Dec 162010
 

A friend wrote:

“Lisa you can and are free. Free to go on, free to thank God for your life with Roland…free to learn from the craziness and free to take what you can and to leave the rest in God’s hands.”

How beautiful, wonderful, comforting those words are.

But it was worse than just craziness. It had been horrific. Over twenty years earlier, I stepped into the closet where Michelle, who was taller then I, had hanged herself that morning. The wooden rod from which clothing hung just touched the top of my head. She could have saved herself simply by standing up. How could she have hated herself that much? How could anyone hate themselves that much? How deep her despair must have been! Oh, why didn’t any of us realize the extent of her suffering? That beautiful girl! Why didn’t we visit her? Why didn’t I just come and talk to her, be her friend, take her to get her driver’s license as I had promised her? Something?

That very same evening, we got a call from a detective in the emergency room at the medical center. Owen had been stabbed in the chest.

“Oh, No,” I said to the detective. “His sister Michelle just died!”

“Michelle died?” The detective asked, “Do we know how Michelle died?”

“Oh, yes. She was upset about their sister Brenda’s accident and she hanged herself”.

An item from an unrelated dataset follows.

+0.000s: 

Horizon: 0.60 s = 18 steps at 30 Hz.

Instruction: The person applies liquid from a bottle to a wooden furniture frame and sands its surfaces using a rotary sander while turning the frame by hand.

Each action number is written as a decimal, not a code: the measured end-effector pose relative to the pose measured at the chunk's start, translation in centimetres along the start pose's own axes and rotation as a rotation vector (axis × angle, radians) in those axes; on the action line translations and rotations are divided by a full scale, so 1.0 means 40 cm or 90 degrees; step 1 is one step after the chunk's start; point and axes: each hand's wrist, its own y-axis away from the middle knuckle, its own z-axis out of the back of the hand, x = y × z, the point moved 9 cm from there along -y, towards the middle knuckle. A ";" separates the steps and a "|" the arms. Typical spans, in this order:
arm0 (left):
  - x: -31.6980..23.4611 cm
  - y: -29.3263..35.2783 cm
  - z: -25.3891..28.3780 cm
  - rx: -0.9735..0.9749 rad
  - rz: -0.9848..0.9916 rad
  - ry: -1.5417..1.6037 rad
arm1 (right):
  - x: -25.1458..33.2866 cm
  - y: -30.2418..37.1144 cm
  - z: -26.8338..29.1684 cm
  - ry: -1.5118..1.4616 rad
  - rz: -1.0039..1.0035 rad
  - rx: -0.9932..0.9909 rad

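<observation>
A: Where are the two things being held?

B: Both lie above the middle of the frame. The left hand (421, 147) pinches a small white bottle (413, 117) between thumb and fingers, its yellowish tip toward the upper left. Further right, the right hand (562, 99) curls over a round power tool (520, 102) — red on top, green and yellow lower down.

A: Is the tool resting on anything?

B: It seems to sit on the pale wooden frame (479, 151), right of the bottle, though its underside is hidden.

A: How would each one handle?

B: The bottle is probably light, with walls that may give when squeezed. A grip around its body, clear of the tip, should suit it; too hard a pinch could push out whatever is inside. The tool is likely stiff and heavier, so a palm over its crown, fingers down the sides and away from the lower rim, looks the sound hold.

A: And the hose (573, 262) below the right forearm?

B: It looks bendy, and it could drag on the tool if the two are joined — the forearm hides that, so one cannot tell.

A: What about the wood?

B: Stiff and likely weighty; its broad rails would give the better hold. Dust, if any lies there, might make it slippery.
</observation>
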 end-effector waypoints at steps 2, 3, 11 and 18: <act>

“Brenda?” He asked hesitantly, “And do we know what happened to Brenda?”

“Yes, she fell down a flight of stairs in a wheelchair and reinjured her back”.

The detective paused.

“Do we know how Brenda fell down the stairs?”

“Yes. She was upset that Michelle hadn’t wanted to help her down the stairs. So she threw herself down.”

At this point the detective must have been wondering if there were some kind of conspiracy against the family. I think, in some backward way, many of us hoped there was. It was too much to imagine that all this could happen to one family in one week’s time. Worse – that they had all done it to themselves. It would have been a morbid comfort to have some other explanation.

And this was just one of many “Days of out lives.”

But after some thought, I respond to my friend: “You are right – the memories pain me, but even so, I do thank God for my life with Roland. He actually asked me before he died how I felt about our life together. And I actually had an answer ready—because I’d been thinking about it for awhile.

I told him that we had traveled from the Atlantic to the Pacific. We’ve lived in Canada and helped out at a Children’s home in Mexico. We’ve owned businesses and we’ve been on welfare. At times we had little or no food – and other times we ate at some of the finest restaurants. We have slept on dirty floors with dirty blankets in tribal housing, and we have stayed in upscale hotels on Capitol Hill in Washington DC and in Windsor, BC. I told him our life had been full. He seemed to relax into his pillow upon hearing me say it.

We felt just as comfortable talking to a drunk on Franklin Ave. as we did talking to a US Senator. I’ve called a US Senator looking for my husband, who was in his office at the time. The Senator made a real joke of it, as he handed Roland the phone, about how I can track him down anywhere. And…I’ve had an impossible time finding my husband on the reservation just after our son was born. No one would hand the phone to him then, as they were drinking with him.

A law professor and a state legislator both helped carry Roland’s casket. A retired US Navy Submarine officer carried Roland’s body back to the reservation in the back of his pickup.

Who would I have been without all those experiences?

It’s the truth, isn’t it? Who would I have been if I had married an average man and lived with two cars and 2.5 kids in the suburbs? Really – would I even be a Christian right now? Because it was Roland that essentially led me to Christ.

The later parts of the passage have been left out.